The ECB’s tiering system, introduced to cushion the impact on banks of a negative deposit facility rate, could potentially be tinkered with yet, she indicated, in terms of both the multiplier – the factor by which a credit institution’s reserves exempt from negative remuneration exceed minimum requirements, currently equal to six for all institutions – as well how exempt reserves are remunerated.

‘But at the moment, we are looking at how the decisions that we’ve taken are working through the system’, she added. ‘So we have not yet discussed an adjustment in those parameters.’

Schnabel described the €1.31 trillion take-up at the first allotment of the third series of targeted longer-term refinancing operations (TLTRO III) in June as ‘historically high’. Future allotments will yield ‘nothing comparable’, she said, but the point is the existence of the facility. The TLTROs would not become a permanent policy feature, she added.

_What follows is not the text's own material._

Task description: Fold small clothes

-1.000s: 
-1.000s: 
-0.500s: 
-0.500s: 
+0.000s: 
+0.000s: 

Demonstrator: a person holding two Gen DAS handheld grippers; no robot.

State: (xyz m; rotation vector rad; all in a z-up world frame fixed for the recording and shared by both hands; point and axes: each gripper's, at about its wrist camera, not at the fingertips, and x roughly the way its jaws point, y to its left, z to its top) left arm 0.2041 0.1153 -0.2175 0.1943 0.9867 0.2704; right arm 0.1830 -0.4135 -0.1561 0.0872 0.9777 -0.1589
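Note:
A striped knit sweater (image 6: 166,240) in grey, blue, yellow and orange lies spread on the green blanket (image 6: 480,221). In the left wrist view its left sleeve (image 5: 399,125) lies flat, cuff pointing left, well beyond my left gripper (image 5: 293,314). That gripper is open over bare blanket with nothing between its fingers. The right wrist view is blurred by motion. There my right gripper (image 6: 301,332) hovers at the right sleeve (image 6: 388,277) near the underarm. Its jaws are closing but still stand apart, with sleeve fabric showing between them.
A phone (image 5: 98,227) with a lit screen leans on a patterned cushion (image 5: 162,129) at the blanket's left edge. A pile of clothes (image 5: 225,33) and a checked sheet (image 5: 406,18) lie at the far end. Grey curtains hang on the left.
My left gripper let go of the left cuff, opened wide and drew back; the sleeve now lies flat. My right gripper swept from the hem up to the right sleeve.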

The recent appreciation of the euro can be seen positively, Schnabel suggested. The weakening of the U.S. dollar shows increased global confidence leading to a reversal of safe-haven flows, she argued. Moreover, the recovery fund agreement in Europe inspires trust in the euro, she said.

‘How all this translates into inflation is not entirely clear’, she continued, urging caution in making any interpretation. In any case, she added, ‘At the moment I am not worrying too much about exchange rate developments.’

Asked if the ECB’s definition of price stability would undergo change as a consequence of the strategic review, which she confirmed to be currently restarting, Schnabel said that the ECB was ‘also open to adjusting [it], but I cannot tell you how.’

The medium-term perspective has served well and thus ‘will be maintained’, she said. The even greater importance now of communication suggests the advisability of ‘a target that can be easily communicated.’

In other comments, Schnabel said that the economic fallout from the pandemic would have ‘long-lasting structural effects’ that exert ‘an important impact on our monetary policy.’ The possibility of a further decline in the natural real rate of interest ‘poses a challenge’ that monetary authorities ‘have to take … very seriously.’